EXERCISE AIM => Please return all lines in the listing holding the word "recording".

DATA EXTRACT =>
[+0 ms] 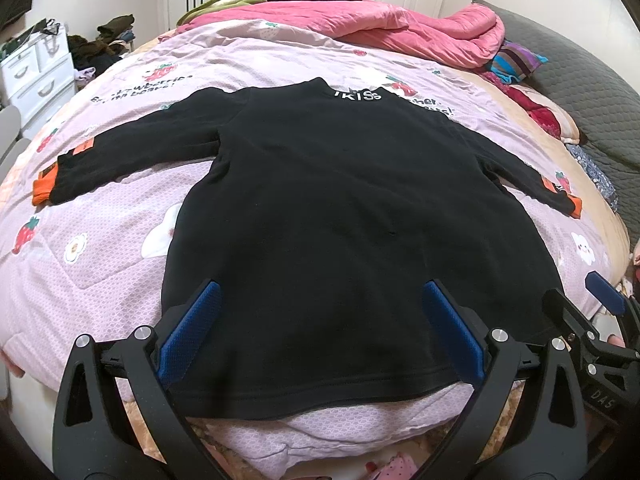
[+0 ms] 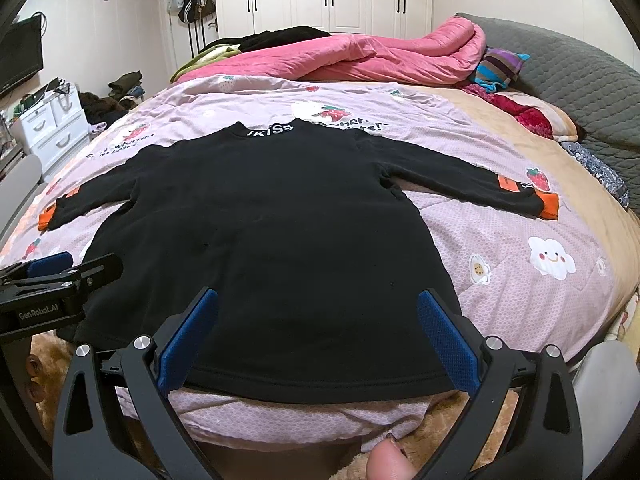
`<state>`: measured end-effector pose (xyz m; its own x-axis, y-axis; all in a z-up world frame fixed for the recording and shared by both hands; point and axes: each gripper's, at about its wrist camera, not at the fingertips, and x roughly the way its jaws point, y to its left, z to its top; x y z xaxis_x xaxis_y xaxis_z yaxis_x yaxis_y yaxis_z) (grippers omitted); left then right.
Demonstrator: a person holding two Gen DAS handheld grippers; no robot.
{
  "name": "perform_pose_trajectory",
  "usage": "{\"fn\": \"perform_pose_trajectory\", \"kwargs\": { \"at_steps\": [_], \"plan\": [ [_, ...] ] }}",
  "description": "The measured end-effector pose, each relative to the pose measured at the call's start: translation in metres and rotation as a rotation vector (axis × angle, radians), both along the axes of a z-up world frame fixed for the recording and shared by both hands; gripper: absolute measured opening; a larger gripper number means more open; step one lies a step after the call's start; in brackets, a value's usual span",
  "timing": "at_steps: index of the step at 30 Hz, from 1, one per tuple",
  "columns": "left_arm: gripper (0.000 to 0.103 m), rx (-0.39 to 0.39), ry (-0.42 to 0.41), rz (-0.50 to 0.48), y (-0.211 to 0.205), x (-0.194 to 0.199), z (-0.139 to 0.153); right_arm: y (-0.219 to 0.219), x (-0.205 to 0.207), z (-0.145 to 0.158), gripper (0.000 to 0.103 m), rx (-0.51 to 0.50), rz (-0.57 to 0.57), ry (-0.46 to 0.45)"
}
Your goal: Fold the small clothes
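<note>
Strawberry-print bedspread (image 1: 120, 264) carries a black sweatshirt (image 1: 320, 208), spread flat: soft, limp, light. Left tool (image 1: 318, 332) and right tool (image 2: 316, 334) hover spread apart, empty; take hold at the hem corners.

- Left gripper (image 1: 318, 332): black angular frame arms, silver round screws, blue textured finger pads (image 1: 190, 330).
- Right gripper (image 2: 318, 336): same black frame, silver screws, blue mesh-like pads (image 2: 448, 344).
- White "GenRobot.AI" lettering on black body.
- Bare fingertip (image 2: 386, 462), skin-toned.
</note>
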<state>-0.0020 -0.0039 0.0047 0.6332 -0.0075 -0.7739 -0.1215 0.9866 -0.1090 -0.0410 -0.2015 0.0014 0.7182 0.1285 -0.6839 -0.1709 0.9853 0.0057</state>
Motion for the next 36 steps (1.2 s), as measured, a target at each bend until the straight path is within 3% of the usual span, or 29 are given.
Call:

RESULT OF THIS TASK =>
`<state>`: measured end-effector pose (xyz m; its own x-axis, y-axis; all in a z-up world frame fixed for the recording and shared by both hands; point and axes: each gripper's, at about its wrist camera, not at the fingertips, and x roughly the way its jaws point, y to its left, z to its top; x y z xaxis_x xaxis_y xaxis_z yaxis_x yaxis_y yaxis_z) (grippers omitted); left then right.
  "description": "The measured end-effector pose, each relative to the pose measured at the call's start: translation in metres and rotation as a rotation vector (axis × angle, radians), both along the axes of a z-up world frame fixed for the recording and shared by both hands; gripper: absolute measured opening; a larger gripper number means more open; step one lies a step after the call's start; in brackets, a value's usual span",

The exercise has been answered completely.